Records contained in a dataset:

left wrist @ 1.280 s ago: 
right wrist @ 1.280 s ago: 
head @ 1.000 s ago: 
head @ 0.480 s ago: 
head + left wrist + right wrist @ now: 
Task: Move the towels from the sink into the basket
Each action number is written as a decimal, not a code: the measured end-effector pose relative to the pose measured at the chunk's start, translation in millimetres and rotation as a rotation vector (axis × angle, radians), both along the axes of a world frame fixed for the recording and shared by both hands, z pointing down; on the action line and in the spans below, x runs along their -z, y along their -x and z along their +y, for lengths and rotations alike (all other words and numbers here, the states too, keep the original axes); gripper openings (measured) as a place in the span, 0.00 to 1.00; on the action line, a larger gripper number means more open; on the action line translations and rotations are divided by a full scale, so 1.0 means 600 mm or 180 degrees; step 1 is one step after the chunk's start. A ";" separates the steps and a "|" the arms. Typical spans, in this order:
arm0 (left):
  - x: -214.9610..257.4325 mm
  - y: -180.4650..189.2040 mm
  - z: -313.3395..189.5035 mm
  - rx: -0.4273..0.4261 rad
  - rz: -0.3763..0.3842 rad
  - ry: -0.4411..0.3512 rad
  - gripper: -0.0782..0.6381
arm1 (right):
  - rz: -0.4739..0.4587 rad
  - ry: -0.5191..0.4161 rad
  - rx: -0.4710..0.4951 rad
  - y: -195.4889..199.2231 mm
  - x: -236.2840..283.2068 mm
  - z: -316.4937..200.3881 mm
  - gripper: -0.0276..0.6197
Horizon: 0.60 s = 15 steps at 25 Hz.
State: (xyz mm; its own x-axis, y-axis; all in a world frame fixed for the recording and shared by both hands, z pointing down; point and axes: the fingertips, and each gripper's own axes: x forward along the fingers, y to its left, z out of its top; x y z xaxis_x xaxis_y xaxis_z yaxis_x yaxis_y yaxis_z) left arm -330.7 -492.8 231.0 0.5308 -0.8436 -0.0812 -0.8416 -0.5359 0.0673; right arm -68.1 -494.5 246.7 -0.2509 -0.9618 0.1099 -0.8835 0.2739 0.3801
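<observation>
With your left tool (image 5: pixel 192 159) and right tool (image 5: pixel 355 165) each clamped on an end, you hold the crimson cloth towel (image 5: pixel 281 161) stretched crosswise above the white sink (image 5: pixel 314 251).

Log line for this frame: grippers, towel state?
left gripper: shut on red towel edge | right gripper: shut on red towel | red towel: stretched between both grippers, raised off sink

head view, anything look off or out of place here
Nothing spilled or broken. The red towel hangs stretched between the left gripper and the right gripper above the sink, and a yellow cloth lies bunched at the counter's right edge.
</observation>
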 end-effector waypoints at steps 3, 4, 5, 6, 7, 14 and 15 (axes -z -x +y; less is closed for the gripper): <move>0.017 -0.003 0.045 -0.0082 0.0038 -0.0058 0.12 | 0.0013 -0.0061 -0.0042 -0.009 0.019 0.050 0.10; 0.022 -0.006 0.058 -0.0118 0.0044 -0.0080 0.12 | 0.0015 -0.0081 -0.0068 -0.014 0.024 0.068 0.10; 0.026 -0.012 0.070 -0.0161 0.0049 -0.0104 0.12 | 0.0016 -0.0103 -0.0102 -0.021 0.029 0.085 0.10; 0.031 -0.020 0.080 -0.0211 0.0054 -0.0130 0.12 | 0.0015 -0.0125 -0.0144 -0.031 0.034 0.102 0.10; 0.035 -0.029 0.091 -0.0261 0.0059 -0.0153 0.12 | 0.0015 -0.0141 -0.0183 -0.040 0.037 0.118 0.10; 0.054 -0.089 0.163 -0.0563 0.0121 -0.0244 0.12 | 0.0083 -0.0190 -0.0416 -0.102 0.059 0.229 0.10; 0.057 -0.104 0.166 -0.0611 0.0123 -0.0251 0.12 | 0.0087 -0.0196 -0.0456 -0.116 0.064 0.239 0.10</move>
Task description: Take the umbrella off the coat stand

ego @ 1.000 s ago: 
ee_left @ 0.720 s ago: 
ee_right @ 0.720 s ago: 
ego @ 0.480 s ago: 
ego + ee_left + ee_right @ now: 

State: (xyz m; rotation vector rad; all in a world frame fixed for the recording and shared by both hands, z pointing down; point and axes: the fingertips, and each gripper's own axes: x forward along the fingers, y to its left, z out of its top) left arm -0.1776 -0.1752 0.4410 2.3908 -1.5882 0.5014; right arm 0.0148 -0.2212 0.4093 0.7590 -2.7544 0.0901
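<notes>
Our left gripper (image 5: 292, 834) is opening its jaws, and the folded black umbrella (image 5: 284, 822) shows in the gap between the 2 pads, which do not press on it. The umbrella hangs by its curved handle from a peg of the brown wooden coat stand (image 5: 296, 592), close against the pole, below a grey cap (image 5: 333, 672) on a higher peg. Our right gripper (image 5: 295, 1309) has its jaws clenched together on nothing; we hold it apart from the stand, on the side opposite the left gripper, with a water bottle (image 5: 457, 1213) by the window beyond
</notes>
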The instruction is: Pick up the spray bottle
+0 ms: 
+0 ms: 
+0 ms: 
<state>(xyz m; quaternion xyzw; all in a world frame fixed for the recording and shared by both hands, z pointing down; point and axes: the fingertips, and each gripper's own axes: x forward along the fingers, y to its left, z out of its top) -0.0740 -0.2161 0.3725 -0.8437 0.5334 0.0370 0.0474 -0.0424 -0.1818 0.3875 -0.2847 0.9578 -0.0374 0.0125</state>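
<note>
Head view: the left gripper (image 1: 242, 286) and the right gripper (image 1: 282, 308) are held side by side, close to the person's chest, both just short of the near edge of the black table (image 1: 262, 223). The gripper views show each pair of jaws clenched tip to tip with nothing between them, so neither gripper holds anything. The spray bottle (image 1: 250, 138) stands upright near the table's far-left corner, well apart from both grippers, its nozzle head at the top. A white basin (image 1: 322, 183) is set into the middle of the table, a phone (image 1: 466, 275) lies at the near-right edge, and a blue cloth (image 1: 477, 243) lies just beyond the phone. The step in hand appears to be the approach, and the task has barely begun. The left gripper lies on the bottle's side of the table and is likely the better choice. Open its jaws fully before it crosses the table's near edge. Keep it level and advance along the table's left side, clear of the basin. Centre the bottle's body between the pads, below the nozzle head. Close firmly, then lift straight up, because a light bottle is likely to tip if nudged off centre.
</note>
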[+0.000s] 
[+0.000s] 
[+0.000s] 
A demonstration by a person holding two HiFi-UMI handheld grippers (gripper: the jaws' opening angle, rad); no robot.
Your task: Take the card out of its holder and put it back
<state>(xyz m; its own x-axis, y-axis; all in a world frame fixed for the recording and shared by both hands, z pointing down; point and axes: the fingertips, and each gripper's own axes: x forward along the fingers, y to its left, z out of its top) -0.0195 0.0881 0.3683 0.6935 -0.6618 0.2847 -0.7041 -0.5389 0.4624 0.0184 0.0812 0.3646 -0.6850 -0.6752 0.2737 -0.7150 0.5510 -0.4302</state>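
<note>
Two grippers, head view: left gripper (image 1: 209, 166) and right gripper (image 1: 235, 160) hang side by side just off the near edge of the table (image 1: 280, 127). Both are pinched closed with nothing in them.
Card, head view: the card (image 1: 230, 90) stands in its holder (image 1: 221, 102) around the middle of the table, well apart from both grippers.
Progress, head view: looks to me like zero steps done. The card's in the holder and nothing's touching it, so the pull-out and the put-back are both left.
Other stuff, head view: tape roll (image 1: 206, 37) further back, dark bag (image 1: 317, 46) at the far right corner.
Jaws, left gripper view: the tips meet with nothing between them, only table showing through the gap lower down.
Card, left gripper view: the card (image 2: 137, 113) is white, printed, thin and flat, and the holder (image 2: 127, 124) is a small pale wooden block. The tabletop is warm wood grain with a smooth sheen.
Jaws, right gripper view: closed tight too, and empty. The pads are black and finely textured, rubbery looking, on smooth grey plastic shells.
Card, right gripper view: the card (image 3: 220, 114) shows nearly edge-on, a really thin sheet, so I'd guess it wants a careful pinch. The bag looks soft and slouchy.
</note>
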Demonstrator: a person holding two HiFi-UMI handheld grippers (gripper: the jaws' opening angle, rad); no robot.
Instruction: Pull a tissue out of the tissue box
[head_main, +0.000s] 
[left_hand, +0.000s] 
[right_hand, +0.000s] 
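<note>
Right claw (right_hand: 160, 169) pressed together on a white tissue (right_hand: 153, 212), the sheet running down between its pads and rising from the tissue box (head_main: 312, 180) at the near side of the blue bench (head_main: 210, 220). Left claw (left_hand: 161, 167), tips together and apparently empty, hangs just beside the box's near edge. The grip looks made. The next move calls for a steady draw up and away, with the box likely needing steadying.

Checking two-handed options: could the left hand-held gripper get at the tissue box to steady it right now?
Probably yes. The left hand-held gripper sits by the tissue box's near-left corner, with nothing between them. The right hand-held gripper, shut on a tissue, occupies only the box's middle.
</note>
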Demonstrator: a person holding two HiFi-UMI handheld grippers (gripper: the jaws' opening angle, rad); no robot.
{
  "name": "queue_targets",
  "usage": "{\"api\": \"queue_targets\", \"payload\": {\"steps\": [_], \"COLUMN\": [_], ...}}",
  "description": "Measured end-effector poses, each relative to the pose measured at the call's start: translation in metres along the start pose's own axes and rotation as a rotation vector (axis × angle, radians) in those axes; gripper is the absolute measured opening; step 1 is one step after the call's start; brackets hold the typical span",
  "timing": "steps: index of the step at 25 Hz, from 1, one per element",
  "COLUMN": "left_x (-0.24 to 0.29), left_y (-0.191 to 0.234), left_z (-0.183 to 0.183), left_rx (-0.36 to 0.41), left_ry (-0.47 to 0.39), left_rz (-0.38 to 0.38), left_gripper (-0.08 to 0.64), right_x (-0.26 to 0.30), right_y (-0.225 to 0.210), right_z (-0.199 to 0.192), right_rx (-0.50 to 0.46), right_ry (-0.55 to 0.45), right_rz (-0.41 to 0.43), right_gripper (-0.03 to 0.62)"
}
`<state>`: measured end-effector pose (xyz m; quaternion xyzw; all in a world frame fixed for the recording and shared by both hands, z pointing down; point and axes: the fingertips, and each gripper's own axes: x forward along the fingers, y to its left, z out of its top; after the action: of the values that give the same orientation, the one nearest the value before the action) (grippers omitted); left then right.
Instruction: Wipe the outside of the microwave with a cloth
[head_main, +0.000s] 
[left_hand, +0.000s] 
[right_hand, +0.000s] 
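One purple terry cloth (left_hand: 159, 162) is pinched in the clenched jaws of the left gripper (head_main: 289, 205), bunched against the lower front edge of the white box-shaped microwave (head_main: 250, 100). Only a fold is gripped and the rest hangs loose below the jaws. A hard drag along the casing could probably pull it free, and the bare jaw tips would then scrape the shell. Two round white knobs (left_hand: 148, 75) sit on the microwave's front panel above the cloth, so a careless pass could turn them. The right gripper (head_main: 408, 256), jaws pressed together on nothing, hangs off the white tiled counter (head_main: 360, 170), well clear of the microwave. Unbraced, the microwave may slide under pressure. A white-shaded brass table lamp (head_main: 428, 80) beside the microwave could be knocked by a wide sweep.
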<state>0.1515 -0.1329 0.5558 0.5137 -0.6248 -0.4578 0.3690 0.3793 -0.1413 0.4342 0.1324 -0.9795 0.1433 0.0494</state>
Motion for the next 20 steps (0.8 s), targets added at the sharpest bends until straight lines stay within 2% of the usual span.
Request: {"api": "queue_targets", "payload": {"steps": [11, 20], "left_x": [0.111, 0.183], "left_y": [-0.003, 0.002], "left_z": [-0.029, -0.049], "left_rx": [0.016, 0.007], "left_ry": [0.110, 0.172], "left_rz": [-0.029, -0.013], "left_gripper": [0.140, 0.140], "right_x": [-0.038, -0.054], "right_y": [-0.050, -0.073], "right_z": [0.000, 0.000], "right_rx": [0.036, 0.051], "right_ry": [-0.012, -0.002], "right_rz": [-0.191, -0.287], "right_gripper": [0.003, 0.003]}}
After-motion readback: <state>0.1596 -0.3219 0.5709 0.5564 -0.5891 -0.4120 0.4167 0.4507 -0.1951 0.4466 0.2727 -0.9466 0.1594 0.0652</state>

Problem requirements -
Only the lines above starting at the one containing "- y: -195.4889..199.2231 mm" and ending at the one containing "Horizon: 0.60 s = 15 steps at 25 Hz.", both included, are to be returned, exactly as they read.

Completed task -
  - y: -195.4889..199.2231 mm
  - x: -236.2840..283.2068 mm
  - z: -316.4937..200.3881 mm
  - gripper: -0.0276..0.6197
Horizon: 0.60 s = 15 steps at 25 Hz.

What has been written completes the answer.